Deep Learning Augmented Genome Mining in the "omics" Era
Loading...
Date
Authors
Journal Title
Journal ISSN
Volume Title
Publisher
Abstract
Bacterial specialized metabolite (SM) scaffolds are fundamental to many important
medicines, including antibiotics. Widespread dissemination of antimicrobial resistance
demands the isolation of mechanistically and structurally novel therapeutics to enable
lifesaving medical interventions. The meteoric growth of genomic sequencing data has
uncovered millions of biosynthetic gene clusters (BGCs) encoding SMs. However, much
of this chemical space remains unexplored due to technical limitations in BGC comparison
and limited strategies for BGC prioritization. In this thesis, I develop deep learning
algorithms which enable high-throughput comparison, structural rationalization,
bioactivity prediction, and defragmentation of BGCs to enable large-scale BGC
prioritization for SM-based drug discovery efforts. Firstly, I develop Transformer-based
deep learning algorithms to identify and represent BGCs using highly scalable, vectorized
representations. These algorithms drastically outperform the current state of the art and
enable rapid comparison, grouping, and prioritization of BGCs at an immense (>1 million
BGC) scale. Secondly, I develop computational methods to biosynthetically link SMs to
candidate BGCs, increasing the dataset of potential SM-BGC relationships eight-fold
relative to current datasets. This method also enables prioritization of BGCs encoding
structural novelty and streamlines the isolation of SMs in a rationalizable fashion, leading
to the isolation of a novel lipopeptide.
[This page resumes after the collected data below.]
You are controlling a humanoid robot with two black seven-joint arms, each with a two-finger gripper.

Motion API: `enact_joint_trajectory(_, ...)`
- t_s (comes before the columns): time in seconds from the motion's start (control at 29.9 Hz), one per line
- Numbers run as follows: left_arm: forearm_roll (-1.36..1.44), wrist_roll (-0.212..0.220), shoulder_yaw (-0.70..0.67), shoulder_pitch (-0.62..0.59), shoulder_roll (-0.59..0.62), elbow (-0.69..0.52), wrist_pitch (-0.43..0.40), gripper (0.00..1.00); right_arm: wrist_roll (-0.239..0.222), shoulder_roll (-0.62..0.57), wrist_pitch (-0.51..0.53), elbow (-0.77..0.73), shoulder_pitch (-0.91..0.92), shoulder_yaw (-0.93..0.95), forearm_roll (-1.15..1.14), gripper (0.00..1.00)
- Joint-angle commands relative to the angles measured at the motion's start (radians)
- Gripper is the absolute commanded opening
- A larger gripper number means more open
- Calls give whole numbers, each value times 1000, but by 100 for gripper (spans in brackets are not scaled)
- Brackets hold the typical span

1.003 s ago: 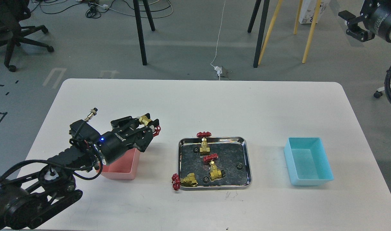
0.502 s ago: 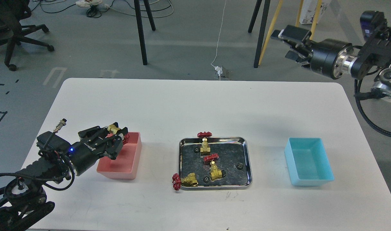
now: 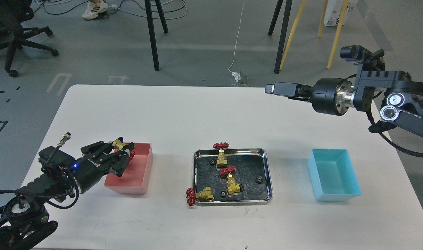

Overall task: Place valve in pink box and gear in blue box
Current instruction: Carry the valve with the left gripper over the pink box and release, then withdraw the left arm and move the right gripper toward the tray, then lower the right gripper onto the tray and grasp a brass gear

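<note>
My left gripper (image 3: 122, 152) is shut on a brass valve (image 3: 118, 143) with a red handwheel and holds it over the near-left end of the pink box (image 3: 137, 173). Three more valves lie in or on the edge of the steel tray (image 3: 268, 173): one at the back (image 3: 221, 157), one in the middle (image 3: 231, 185), one over the front left rim (image 3: 201, 195). Several black gears lie in the tray, for example one on the right (image 3: 258, 179). The blue box (image 3: 333, 175) stands empty at the right. My right gripper (image 3: 275, 89) hovers high over the table's back right, seen side-on.
The white table (image 3: 197, 114) bears the pink box, tray and blue box in one row. Beyond its back edge are chair and easel legs and cables on the floor.
My left gripper has drawn back to the left with the valve, from beyond the pink box to over it. My right arm has swung in from the upper right corner over the table.
</note>
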Motion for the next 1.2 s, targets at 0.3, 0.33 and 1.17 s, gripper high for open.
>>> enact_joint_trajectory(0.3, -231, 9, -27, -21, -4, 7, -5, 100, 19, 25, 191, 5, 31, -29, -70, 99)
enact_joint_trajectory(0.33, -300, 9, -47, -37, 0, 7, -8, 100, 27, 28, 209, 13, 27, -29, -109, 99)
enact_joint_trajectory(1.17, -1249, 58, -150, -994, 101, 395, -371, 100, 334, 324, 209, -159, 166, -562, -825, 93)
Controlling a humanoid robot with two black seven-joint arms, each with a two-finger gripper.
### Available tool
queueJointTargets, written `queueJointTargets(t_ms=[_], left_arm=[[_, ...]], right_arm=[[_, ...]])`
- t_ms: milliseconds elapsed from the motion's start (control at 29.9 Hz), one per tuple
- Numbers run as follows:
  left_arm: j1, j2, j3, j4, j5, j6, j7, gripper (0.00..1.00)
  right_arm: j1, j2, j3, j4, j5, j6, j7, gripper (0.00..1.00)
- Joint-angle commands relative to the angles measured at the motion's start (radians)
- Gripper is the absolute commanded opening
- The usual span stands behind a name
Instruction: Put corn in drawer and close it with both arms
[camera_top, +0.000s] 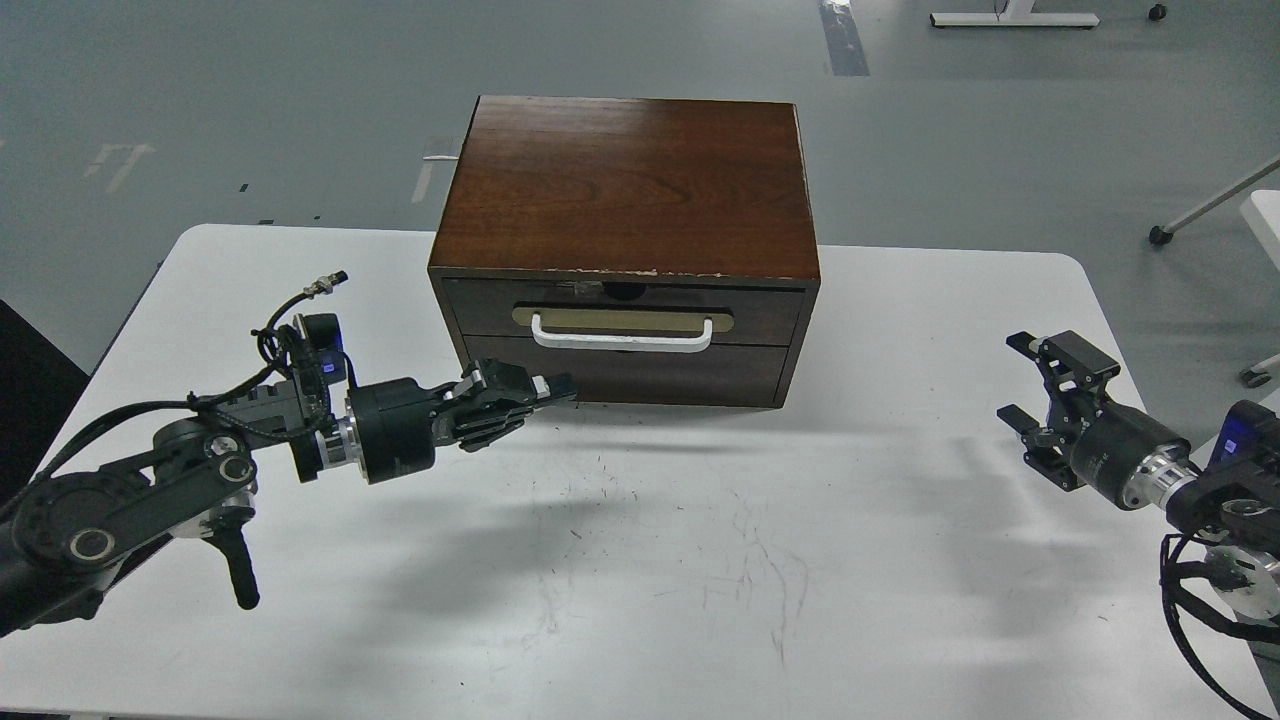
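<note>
The dark brown drawer (620, 305) with its white bar handle (622, 340) sits flush in the wooden cabinet (625, 185) at the table's back middle. The corn is hidden or out of view. My left gripper (555, 388) is shut and empty, just in front of the cabinet's lower left corner, below the handle and apart from it. My right gripper (1018, 380) is open and empty, far to the right near the table's right edge.
The white table (640, 560) carries scuff marks in its middle. A plain handle-less panel (625, 372) lies below the drawer. Grey floor lies behind the table, with a wheeled stand leg (1200, 205) at the far right.
</note>
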Motion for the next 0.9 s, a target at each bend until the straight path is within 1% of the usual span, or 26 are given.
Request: queueJointTargets(t_ms=[0, 33, 67, 134, 201, 267, 334, 501, 635, 702, 769, 869], left_arm=[[0.002, 0.075, -0.015, -0.059, -0.112, -0.003, 0.0, 0.63], [0.002, 0.101, -0.034, -0.077, -0.167, -0.003, 0.0, 0.95], [0.002, 0.114, -0.048, -0.085, -0.198, -0.003, 0.0, 0.99], [0.002, 0.156, -0.116, -0.097, -0.32, -0.003, 0.0, 0.99], [0.002, 0.175, -0.15, -0.097, -0.379, -0.003, 0.0, 0.99], [0.002, 0.19, -0.19, -0.085, -0.454, -0.003, 0.0, 0.99], [0.002, 0.203, -0.224, -0.039, -0.517, -0.003, 0.0, 0.99], [0.008, 0.232, -0.227, 0.022, -0.598, -0.003, 0.0, 0.99], [0.066, 0.233, -0.219, 0.064, -0.641, -0.003, 0.0, 0.99], [0.117, 0.223, -0.218, 0.096, -0.667, -0.003, 0.0, 0.99], [0.155, 0.206, -0.218, 0.113, -0.698, -0.003, 0.0, 0.99], [0.18, 0.177, -0.219, 0.133, -0.736, -0.003, 0.0, 0.99]], right_arm=[[0.0, 0.0, 0.017, 0.0, 0.0, 0.002, 0.0, 0.97], [0.0, 0.0, 0.028, 0.002, 0.0, 0.002, 0.0, 0.97], [0.0, 0.0, 0.035, 0.002, 0.0, 0.002, 0.0, 0.97], [0.002, 0.0, 0.067, 0.002, 0.0, 0.002, 0.0, 0.97], [0.0, 0.003, 0.087, 0.002, 0.0, 0.002, 0.0, 0.97], [0.0, 0.007, 0.115, 0.002, 0.0, 0.003, 0.0, 0.97], [0.0, 0.015, 0.161, 0.002, 0.0, 0.002, 0.0, 0.97], [0.0, 0.055, 0.209, -0.004, 0.032, 0.0, 0.0, 0.97], [0.0, 0.084, 0.222, -0.007, 0.141, -0.015, 0.0, 0.97], [0.0, 0.104, 0.222, -0.007, 0.195, -0.031, 0.0, 0.98], [0.0, 0.116, 0.224, -0.007, 0.199, -0.032, 0.0, 0.98], [0.0, 0.139, 0.224, -0.007, 0.201, -0.035, 0.0, 0.98]])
Thirdly, I develop computational methods to identify
bioactive molecular and genetic signatures present in BGCs and use these methods to
streamline the isolation of a novel antitubercular peptide. Finally, I demonstrate a method
enabling BGC defragmentation with scalable BGC fragment representations, facilitating the identification and comparison of discontiguous BGCs. Critically, the advances in this
thesis leverage highly scalable vectorized representations which are capable of managing
the extreme dataset sizes being created in the era of “multi-omics” data. Together, this
work provides a means to leverage the immense wealth of genomic data to prioritize novel
BGCs for streamlined, targeted SM-based drug discovery.